→ Activity
The output is a word-for-word repeat of the listing below, free of images.

== Exercise data ==

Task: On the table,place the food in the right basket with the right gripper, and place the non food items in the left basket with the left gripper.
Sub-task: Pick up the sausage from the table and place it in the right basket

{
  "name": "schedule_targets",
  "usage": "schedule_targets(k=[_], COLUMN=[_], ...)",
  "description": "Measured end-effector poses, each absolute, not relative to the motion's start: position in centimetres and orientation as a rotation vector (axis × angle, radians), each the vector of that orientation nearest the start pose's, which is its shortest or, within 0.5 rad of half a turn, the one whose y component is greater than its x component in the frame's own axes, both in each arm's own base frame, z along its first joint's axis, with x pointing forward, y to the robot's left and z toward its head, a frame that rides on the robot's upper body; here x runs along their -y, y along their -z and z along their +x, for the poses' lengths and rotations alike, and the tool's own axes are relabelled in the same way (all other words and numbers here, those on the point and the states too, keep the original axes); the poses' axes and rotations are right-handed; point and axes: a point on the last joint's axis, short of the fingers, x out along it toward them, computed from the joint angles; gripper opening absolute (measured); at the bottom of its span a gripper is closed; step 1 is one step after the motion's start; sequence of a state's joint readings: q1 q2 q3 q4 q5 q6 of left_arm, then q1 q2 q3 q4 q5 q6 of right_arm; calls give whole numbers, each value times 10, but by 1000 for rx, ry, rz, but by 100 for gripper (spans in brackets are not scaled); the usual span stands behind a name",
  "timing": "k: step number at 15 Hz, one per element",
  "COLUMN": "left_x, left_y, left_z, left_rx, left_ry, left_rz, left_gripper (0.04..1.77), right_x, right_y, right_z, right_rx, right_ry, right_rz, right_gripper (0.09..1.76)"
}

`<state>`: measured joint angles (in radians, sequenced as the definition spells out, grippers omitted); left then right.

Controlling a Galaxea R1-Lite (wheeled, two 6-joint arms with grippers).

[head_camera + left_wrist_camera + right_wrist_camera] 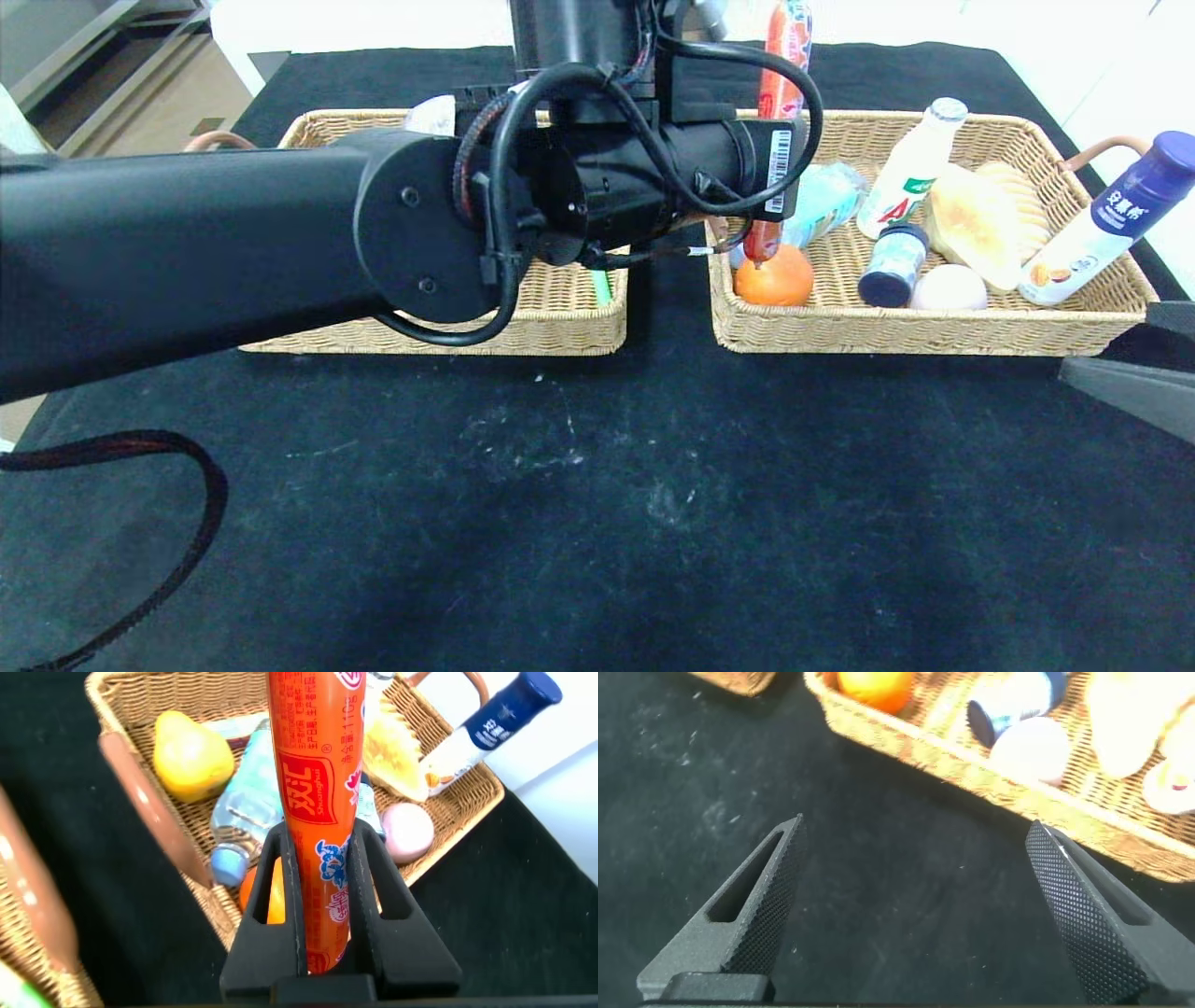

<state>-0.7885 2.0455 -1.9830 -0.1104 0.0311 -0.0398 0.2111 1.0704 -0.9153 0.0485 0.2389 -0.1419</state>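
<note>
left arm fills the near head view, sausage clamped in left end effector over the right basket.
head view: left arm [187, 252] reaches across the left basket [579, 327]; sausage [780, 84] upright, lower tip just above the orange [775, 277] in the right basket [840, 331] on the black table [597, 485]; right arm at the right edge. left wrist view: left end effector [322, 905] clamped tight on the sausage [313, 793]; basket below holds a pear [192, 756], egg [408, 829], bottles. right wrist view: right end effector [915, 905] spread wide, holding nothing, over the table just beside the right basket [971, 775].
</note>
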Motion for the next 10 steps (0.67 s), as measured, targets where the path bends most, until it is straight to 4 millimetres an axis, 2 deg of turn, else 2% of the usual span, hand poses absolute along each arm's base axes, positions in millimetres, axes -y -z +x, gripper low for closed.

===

→ Response box
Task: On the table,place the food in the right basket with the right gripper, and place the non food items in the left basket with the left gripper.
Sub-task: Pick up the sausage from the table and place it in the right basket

{
  "name": "schedule_targets",
  "usage": "schedule_targets(k=[_], COLUMN=[_], ...)",
  "description": "Measured end-effector poses, each absolute, not relative to the motion's start: position in centimetres and orientation as a rotation vector (axis × angle, radians), each the vector of that orientation nearest the start pose's, which is its shortest or, within 0.5 rad of half a turn, the one whose y component is greater than its x component in the frame's own axes, both in each arm's own base frame, z along its first joint's axis, with x pointing forward, y to the robot's left and z toward its head, a frame that rides on the robot's upper body; here x runs along their -y, y along their -z and z along their +x, for the poses' lengths and rotations alike, and the tool's own axes are relabelled in the same way (all other words and numbers here, those on the point and the states too, keep the original axes); the poses' axes and rotations are right-handed; point and axes: a point on the last joint's axis, short of the fingers, x out along it toward them, computed from the joint angles; gripper opening absolute (measured); at the bottom of its span a gripper is closed; step 1 is one step after the motion's start; sequence of a state's joint readings: q1 q2 q3 q4 q5 q6 of left_arm, then q1 q2 q3 q4 q5 q6 of right_arm; calls give whole numbers, each value times 10, but by 1000 for rx, ry, rz, but by 100 for gripper (spans in brackets are not scaled); the usual span stands behind a name",
  "timing": "k: step number at 15 Hz, one per element",
  "COLUMN": "left_x, left_y, left_z, left_rx, left_ry, left_rz, left_gripper (0.04..1.77), right_x, right_y, right_z, right_rx, right_ry, right_rz, right_gripper (0.09..1.76)"
}

`<state>`: measured joint angles (in radians, sequenced as the definition spells out, grippers omitted); left then right.

Controlling a Galaxea R1-Lite (wheeled, two 6-joint arms with grippers).

[head_camera + left_wrist_camera + right_wrist_camera] 

<state>-0.7885 2.0455 -1.9830 -0.1104 0.0311 -0.0398 0.2111 1.0704 -0.9153 0.0485 0.2389 -0.1419</state>
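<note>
left arm fills the near head view, sausage clamped in left end effector over the right basket.
head view: left arm [187, 252] reaches across the left basket [579, 327]; sausage [780, 84] upright, lower tip just above the orange [775, 277] in the right basket [840, 331] on the black table [597, 485]; right arm at the right edge. left wrist view: left end effector [322, 905] clamped tight on the sausage [313, 793]; basket below holds a pear [192, 756], egg [408, 829], bottles. right wrist view: right end effector [915, 905] spread wide, holding nothing, over the table just beside the right basket [971, 775].
</note>
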Motion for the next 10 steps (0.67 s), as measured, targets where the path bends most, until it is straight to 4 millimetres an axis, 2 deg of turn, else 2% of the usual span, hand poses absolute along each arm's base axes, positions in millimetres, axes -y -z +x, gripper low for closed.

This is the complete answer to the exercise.